Package 'bolasso' reference manual

Title:	Model Consistent Lasso Estimation Through the Bootstrap
Description:	Implements the bolasso algorithm for consistent variable selection and estimation accuracy. Includes support for many parallel backends via the future package. For details see: Bach (2008), 'Bolasso: model consistent Lasso estimation through the bootstrap', <doi:10.48550/arXiv.0804.1302>.
Authors:	Daniel Molitor [aut, cre]
Maintainer:	Daniel Molitor <[email protected]>
License:	MIT + file LICENSE
Version:	0.3.0
Built:	2024-12-09 09:34:57 UTC
Source:	CRAN

Bootsrap-enhanced Lasso

Description

This function implements model-consistent Lasso estimation through the bootstrap. It supports parallel processing by way of the future package, allowing the user to flexibly specify many parallelization methods. This method was developed as a variable-selection algorithm, but this package also supports making ensemble predictions on new data using the bagged Lasso models.

Usage

bolasso(
  formula,
  data,
  n.boot = 100,
  progress = TRUE,
  implement = c("glmnet", "gamlr"),
  x = NULL,
  y = NULL,
  fast = FALSE,
  ...
)
bolasso(
  formula,
  data,
  n.boot = 100,
  progress = TRUE,
  implement = c("glmnet", "gamlr"),
  x = NULL,
  y = NULL,
  fast = FALSE,
  ...
)

Arguments

`formula`	An optional object of class formula (or one that can be coerced to that class): a symbolic description of the model to be fitted. Can be omitted when `x` and `y` are non-missing.
`data`	An optional object of class data.frame that contains the modeling variables referenced in `form`. Can be omitted when `x` and `y` are non-missing.
`n.boot`	An integer specifying the number of bootstrap replicates.
`progress`	A boolean indicating whether to display progress across bootstrap folds.
`implement`	A character; either 'glmnet' or 'gamlr', specifying which Lasso implementation to utilize. For specific modeling details, see `glmnet::cv.glmnet` or `gamlr::cv.gamlr`.
`x`	An optional predictor matrix in lieu of `form` and `data`.
`y`	An optional response vector in lieu of `form` and `data`.
`fast`	A boolean. Whether or not to fit a "fast" bootstrap procedure. If `fast == TRUE`, `bolasso` will fit glmnet::cv.glmnet on the entire dataset. It will then fit all bootstrapped models with the value of lambda (regularization parameter) that minimized cross-validation loss in the full model. If `fast == FALSE` (the default), `bolasso` will use cross-validation to find the optimal lambda for each bootstrap model.
`...`	Additional parameters to pass to either `glmnet::cv.glmnet` or `gamlr::cv.gamlr`.

Value

An object of class bolasso. This object is a list of length n.boot of cv.glmnet or cv.gamlr objects.

Examples

mtcars[, c(2, 10:11)] <- lapply(mtcars[, c(2, 10:11)], as.factor)
idx <- sample(nrow(mtcars), 22)
mtcars_train <- mtcars[idx, ]
mtcars_test <- mtcars[-idx, ]

## Formula Interface

# Train model
set.seed(123)
bolasso_form <- bolasso(
  form = mpg ~ .,
  data = mtcars_train,
  n.boot = 20,
  nfolds = 5
)

# Retrieve a tidy tibble of bootstrap coefficients for each covariate
tidy(bolasso_form)

# Extract selected variables
selected_variables(bolasso_form, threshold = 0.9, select = "lambda.min")

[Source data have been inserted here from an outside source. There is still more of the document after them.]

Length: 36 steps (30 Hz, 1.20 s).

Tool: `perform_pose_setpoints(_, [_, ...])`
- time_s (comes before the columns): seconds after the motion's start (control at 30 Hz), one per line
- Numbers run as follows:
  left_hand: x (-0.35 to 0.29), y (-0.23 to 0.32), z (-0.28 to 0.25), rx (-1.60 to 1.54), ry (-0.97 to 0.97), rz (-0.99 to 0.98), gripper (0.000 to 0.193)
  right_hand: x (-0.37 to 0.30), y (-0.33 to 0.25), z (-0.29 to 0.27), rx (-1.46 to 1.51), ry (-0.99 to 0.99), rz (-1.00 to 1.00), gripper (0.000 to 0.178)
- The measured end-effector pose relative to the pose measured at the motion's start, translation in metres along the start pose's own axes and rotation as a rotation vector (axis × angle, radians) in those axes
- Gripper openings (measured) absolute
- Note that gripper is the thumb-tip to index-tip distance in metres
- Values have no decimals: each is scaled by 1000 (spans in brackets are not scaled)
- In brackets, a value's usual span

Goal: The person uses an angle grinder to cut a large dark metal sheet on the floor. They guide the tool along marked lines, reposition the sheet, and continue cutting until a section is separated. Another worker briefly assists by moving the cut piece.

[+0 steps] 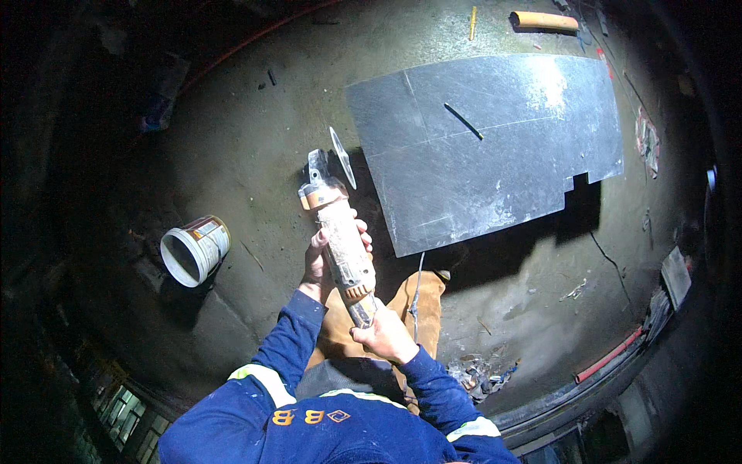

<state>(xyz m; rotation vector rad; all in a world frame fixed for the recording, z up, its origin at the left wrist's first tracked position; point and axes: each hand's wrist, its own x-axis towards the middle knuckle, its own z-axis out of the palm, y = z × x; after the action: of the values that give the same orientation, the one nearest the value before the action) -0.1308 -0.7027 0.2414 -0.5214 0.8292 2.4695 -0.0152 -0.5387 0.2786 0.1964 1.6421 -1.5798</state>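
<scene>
An angle grinder (345,243), dusty and orange-and-grey, lies across both my hands in front of my knees. My left hand (315,259) wraps round its body from the left, with fingertips showing on the far side. At the rear end, my right hand (380,332) grips the handle. The thin disc (342,158) at the head stands edge-on, beside the metal guard (316,168). To the right of the disc is a large dark grey sheet (479,155) with a notched corner; the disc appears apart from it. A black marker-like stick (464,121) rests on the sheet.
A white bucket (195,251) lies tipped on the floor at left. An orange tube (544,22) and a yellow stick (473,23) lie beyond the sheet. A cord (416,298) hangs near my right knee. Rubble (481,377) and a red pipe (609,355) lie at lower right.
</scene>
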Motion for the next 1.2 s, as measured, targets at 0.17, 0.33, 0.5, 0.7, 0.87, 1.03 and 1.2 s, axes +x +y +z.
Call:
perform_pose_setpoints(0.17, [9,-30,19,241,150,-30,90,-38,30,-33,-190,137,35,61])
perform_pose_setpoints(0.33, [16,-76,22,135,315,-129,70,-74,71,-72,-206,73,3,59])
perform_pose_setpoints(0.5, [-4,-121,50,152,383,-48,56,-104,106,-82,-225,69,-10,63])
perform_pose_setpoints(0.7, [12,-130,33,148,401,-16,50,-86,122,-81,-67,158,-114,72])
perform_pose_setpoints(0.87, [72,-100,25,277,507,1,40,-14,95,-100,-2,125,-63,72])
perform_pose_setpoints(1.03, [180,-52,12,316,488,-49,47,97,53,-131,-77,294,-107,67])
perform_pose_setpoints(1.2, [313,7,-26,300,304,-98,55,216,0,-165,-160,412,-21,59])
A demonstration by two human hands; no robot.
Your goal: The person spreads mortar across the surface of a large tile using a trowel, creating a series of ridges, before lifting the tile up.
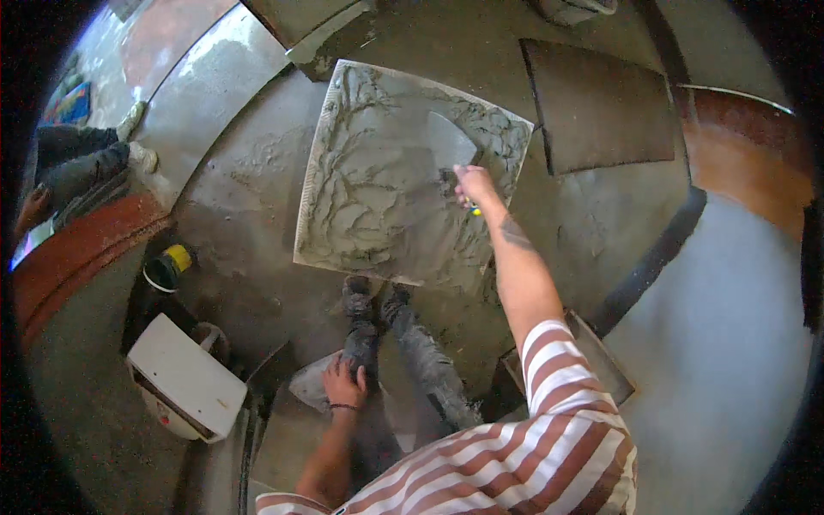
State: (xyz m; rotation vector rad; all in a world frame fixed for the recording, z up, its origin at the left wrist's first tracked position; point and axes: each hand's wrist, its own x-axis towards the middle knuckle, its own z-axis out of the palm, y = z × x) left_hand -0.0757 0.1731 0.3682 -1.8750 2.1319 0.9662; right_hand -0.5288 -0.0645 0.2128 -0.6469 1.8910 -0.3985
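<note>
My right hand (pixel 475 186) is closed around the handle of a pointed trowel (pixel 452 140). The handle's end shows yellow and blue below my fist. The trowel's grey blade lies over wet grey mortar (pixel 369 189), spread in ridges and smears across a large square slab (pixel 300 245) on the floor. Only the slab's pale edges show. My left hand (pixel 345 382) holds nothing and rests on my leg near the knee, its fingers apart. My dusty shoes (pixel 357 296) are close to the slab's near edge.
At left, a white boxy object (pixel 193 378) stands near a yellow-and-black container (pixel 167 268). Another person's legs (pixel 81 172) come in at the far left. A dark square panel (pixel 596 107) lies right of the slab. Part of a bucket (pixel 573 10) shows at the top.
</note>
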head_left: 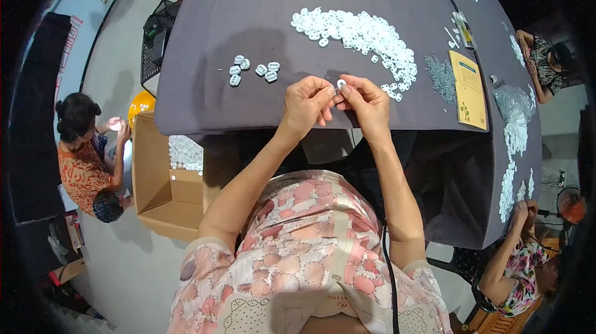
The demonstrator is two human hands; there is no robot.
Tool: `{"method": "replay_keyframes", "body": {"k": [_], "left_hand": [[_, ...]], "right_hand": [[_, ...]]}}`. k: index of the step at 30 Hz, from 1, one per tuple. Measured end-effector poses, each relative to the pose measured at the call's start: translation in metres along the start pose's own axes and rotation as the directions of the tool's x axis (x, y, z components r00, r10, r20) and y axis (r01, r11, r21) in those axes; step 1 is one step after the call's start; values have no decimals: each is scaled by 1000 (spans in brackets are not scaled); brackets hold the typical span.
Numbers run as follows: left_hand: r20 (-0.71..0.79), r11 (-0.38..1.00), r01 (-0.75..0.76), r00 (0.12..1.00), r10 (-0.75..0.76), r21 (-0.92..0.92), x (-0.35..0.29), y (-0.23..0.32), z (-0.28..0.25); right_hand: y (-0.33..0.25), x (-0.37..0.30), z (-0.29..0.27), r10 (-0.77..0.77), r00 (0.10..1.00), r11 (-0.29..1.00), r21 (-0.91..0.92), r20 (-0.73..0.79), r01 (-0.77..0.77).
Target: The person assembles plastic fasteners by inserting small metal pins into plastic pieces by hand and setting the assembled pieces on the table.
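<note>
Over the table's near edge my hands meet, fingertips almost touching. My right hand (366,105) pinches a small white plastic piece (341,84) with a dark hole in it. The fingers of my left hand (307,104) are pressed together against the same spot; whatever they hold is too small to make out. Beyond them spreads a long heap of similar white pieces (360,33). Left of my hands lie several white pieces with dark marks (271,67), in two loose groups. To the right is a pile of tiny grey bits (441,78).
A yellow booklet (469,89) lies beside the grey pile on the dark tablecloth (248,107). A clear plastic bag (514,103) and more white pieces are farther right. On the floor, a cardboard box (155,213) holds white pieces. Other people sit left and right.
</note>
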State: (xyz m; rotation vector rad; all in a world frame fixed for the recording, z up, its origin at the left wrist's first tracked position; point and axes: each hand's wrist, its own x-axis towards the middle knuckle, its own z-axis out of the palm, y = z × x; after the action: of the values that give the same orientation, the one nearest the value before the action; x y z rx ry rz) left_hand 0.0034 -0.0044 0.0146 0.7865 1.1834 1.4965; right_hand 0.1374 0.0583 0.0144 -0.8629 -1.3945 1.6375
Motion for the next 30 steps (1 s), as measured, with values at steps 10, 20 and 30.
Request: {"method": "replay_keyframes", "body": {"k": [10,20,30], "left_hand": [[34,998,-1,999,-1,61,-1,0,-2],[62,1000,-3,998,3,-8,3,-5,-5],[43,995,19,999,-15,-96,3,-5,-5]], "right_hand": [[0,-1,0,-3,1000,999,-37,-7,3],[3,-1,1,-13,1000,998,-67,6,14],[3,-2,3,-34,999,995,-97,18,36]]}}
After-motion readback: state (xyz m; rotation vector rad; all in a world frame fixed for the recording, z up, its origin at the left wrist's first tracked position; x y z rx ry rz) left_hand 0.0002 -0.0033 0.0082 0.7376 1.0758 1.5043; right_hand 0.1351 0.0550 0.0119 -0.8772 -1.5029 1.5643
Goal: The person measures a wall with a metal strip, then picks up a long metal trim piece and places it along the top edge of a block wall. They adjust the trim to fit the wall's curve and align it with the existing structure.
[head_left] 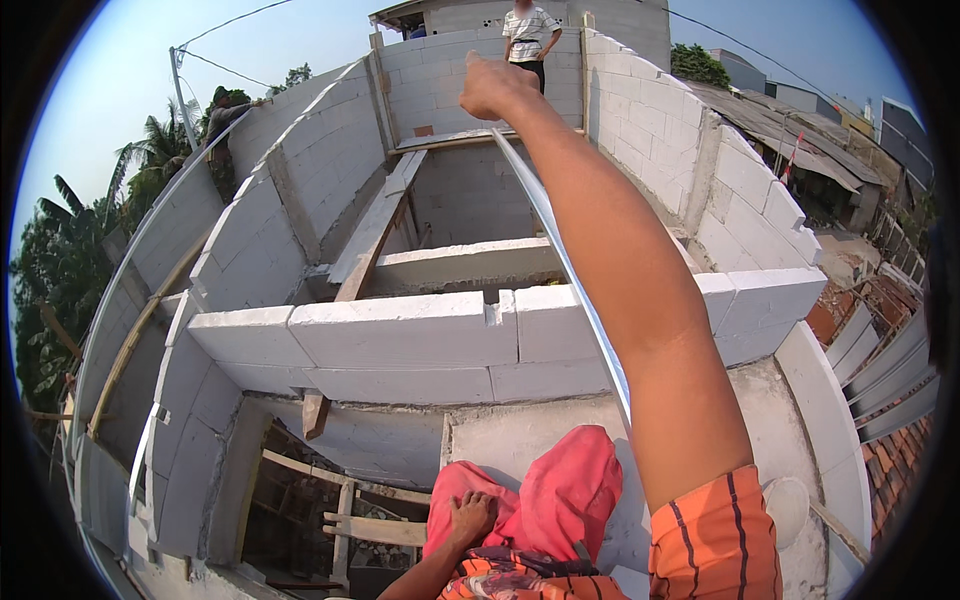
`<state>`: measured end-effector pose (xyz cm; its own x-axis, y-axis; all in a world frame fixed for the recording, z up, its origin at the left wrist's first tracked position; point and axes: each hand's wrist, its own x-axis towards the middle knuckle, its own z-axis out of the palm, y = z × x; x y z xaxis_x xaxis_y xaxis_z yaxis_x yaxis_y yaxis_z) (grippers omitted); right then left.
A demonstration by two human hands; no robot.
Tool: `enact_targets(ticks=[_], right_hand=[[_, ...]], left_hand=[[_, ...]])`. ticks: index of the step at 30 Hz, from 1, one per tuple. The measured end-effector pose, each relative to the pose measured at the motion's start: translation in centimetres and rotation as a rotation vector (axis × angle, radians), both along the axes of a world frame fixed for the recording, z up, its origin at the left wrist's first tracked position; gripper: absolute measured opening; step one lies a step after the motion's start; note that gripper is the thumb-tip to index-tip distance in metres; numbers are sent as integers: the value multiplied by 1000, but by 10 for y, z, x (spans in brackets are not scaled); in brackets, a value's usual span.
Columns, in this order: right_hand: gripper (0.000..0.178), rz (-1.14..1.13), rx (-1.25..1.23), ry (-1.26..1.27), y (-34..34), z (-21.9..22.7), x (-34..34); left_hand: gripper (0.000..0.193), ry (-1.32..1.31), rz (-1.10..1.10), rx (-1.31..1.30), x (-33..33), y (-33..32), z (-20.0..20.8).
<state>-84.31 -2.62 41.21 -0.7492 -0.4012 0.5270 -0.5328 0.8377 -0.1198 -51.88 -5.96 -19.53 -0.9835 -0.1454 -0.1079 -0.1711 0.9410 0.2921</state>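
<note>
My left hand [473,517] rests on the left leg of my red trousers [570,490], its fingers loosely spread and nothing held. Stretched far forward and up, my right hand [495,88] is mostly curled, with one digit sticking up at its left; I see nothing in it. Beneath that raised arm runs a long pale straight bar [560,240], its far end just below the hand and apart from it. Its near end passes beside my right knee. A low wall of white blocks [400,340] crosses in front of my knees, with a notch in its top edge.
Planks [385,215] span an opening beyond the low wall. Below left, an opening holds wooden battens [375,530]. One person [530,40] stands by the far block wall; another [222,125] leans over the left wall. A round pale lid-like thing [785,510] lies to my right.
</note>
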Motion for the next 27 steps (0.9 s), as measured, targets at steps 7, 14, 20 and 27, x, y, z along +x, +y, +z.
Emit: enact_targets(ticks=[7,14,20,27], right_hand=[[47,-369,-218,-107,150,2,-88],[75,447,53,53,-57,-5,-24],[75,733,102,2,-144,16,116],[47,905,-15,132,-66,3,83]], left_hand=[[34,97,-27,50,-3,1,-15],[32,96,-80,170,-5,-4,-23],[33,88,51,270,-22,-1,5],[33,86,-53,340,-13,-12,-20]])
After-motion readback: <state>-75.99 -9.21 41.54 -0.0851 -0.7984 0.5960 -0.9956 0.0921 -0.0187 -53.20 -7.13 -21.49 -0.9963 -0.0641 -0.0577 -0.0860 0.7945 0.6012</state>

# Bagged ensemble prediction on test data
predict(bolasso_form,
        new.data = mtcars_test,
        select = "lambda.min")

## Alternate Matrix Interface

# Train model
set.seed(123)
bolasso_mat <- bolasso(
  x = model.matrix(mpg ~ . - 1, mtcars_train),
  y = mtcars_train[, 1],
  data = mtcars_train,
  n.boot = 20,
  nfolds = 5
)

# Bagged ensemble prediction on test data
predict(bolasso_mat,
        new.data = model.matrix(mpg ~ . - 1, mtcars_test),
        select = "lambda.min")

mtcars[, c(2, 10:11)] <- lapply(mtcars[, c(2, 10:11)], as.factor)
idx <- sample(nrow(mtcars), 22)
mtcars_train <- mtcars[idx, ]
mtcars_test <- mtcars[-idx, ]

## Formula Interface

# Train model
set.seed(123)
bolasso_form <- bolasso(
  form = mpg ~ .,
  data = mtcars_train,
  n.boot = 20,
  nfolds = 5
)

# Retrieve a tidy tibble of bootstrap coefficients for each covariate
tidy(bolasso_form)

# Extract selected variables
selected_variables(bolasso_form, threshold = 0.9, select = "lambda.min")

# Bagged ensemble prediction on test data
predict(bolasso_form,
        new.data = mtcars_test,
        select = "lambda.min")

## Alternate Matrix Interface

# Train model
set.seed(123)
bolasso_mat <- bolasso(
  x = model.matrix(mpg ~ . - 1, mtcars_train),
  y = mtcars_train[, 1],
  data = mtcars_train,
  n.boot = 20,
  nfolds = 5
)

# Bagged ensemble prediction on test data
predict(bolasso_mat,
        new.data = model.matrix(mpg ~ . - 1, mtcars_test),
        select = "lambda.min")

Plot selected variables from a `bolasso` object.

Description

The method plots coefficient distributions for the selected covariates in the bolasso model. If there are more than 30 selected covariates, this will plot the 30 selected covariates with the largest absolute mean coefficient. The user can also plot coefficient distributions for a specified subset of selected covariates.

Usage

plot_selected_variables(
  x,
  covariates = NULL,
  threshold = 0.95,
  method = c("vip", "qnt"),
  ...
)
plot_selected_variables(
  x,
  covariates = NULL,
  threshold = 0.95,
  method = c("vip", "qnt"),
  ...
)

Arguments

`x`	An object of class bolasso or `bolasso_fast`.
`covariates`	A subset of the selected covariates to plot. This should be a vector of covariate names either as strings or bare. E.g. `covariates = c("var_1", "var_2")` or `covariates = c(var_1, var_2)`. This argument is optional and is `NULL` by default. In this case it will plot up to 30 covariates with the largest absolute mean coefficients.
`threshold`	A numeric between 0 and 1, specifying the variable selection threshold to use.
`method`	The variable selection method to use. The two valid options are `c("vip", "qnt")`. The default `"vip"` and is the method described in the original Bach (2008) and complementary Bunea et al. (2011) works. The `"qnt"` method is the method proposed by Abram et al. (2016).
`...`	Additional arguments to pass to `coef` on objects with class `bolasso` or `bolass_fast`.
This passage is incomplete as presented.